Swift truly allows the music to speak for itself on reputation, and she doesn’t shy away from letting it tell all. ‘This Is Why We Can’t Have Nice Things’ is a trap-pop masterpiece, dripping in sarcasm, all but explicitly saying Kanye West’s name. Swift sounds defiant and unbothered, as she fabulously declares “Friends don’t try to trick you/ Get you on the phone and mind-twist you”. This track perfectly encapsulates the record as a whole – it is Swift not caring what happens. She isn’t censored, or worried about saying what she thinks. This attitude continues on album highlight ‘I Did Something Bad’, easily one of the best songs of Swift’s career, where she sneers at the men she’s left behind and it is this confidence that pulls the album tightly together as a cohesive unit.
reputation experiments with the synth-pop of 1989, with cuts like ‘Getaway Car’ and ‘Gorgeous’ retaining that fizzy 80’s influence that was so affluent on 1989. The former track is a marvellous sequel to 1989’s ‘Style’, with low, brooding verses that build with Swift’s passion filled vocal performance to a heavenly chorus. Speaking of heavenly, Swift incorporates the slightest of gospel tinges on the dark and beat heavy ‘Don’t Blame Me’, and less so on the ever so fragile ‘Delicate’, where layering her own vocals over and over again results in a hauntingly beautiful opening that releases into a tropical beat. That tropical influence also appears on ‘…Ready For It?’, the album’s second official single. The track is a pounding assault of bass and brilliance filled with Swift’s breathy vocals and incredible production that transcends the track to new heights, while simultaneously producing one of the best lyrics of her career, referencing the overexposed but defiant love of Richard Burton and Elizabeth Taylor.

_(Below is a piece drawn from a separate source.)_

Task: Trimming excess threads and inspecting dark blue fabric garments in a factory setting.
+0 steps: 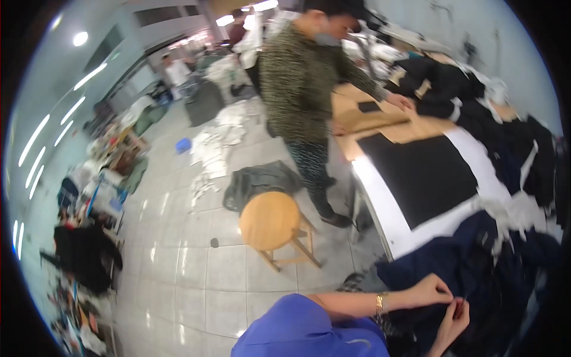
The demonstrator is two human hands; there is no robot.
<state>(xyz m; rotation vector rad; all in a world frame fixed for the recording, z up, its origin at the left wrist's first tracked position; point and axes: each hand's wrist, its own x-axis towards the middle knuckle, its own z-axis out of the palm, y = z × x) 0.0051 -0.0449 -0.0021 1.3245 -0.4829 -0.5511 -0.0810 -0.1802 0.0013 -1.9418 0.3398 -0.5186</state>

In fact, the lyricism of reputation is where, unsurprisingly, Swift truly shines. Swift’s writing has grown with her and her maturity is evident on tracks like ‘So It Goes…’, where she recalls “scratches down your back”, and ‘Dress’, which she only bought “so you to take it off”. Notably, the album’s closing track ‘New Year’s Day’ sees Swift return to the realm of balladry. Here, Swift quietens to a mere piano and her voice. Yet, somehow, the ballad is just as loud as any other track. Swift’s skill as a writer is on full display here, as she returns to her country roots to tell a story before crooning “Hold on to the memories, they will hold on to you”. Ultimately, that line summarises the album. It is about not forgetting, whether it be the good or the bad, you should hold onto things. You should hold onto the moments you feel angry, when you feel sad, when you feel defiant and especially when you feel loved. Swift doesn’t deny or confirm her reputation on this LP. She instead owns it and every single emotion that comes with it. And it is truly something to behold.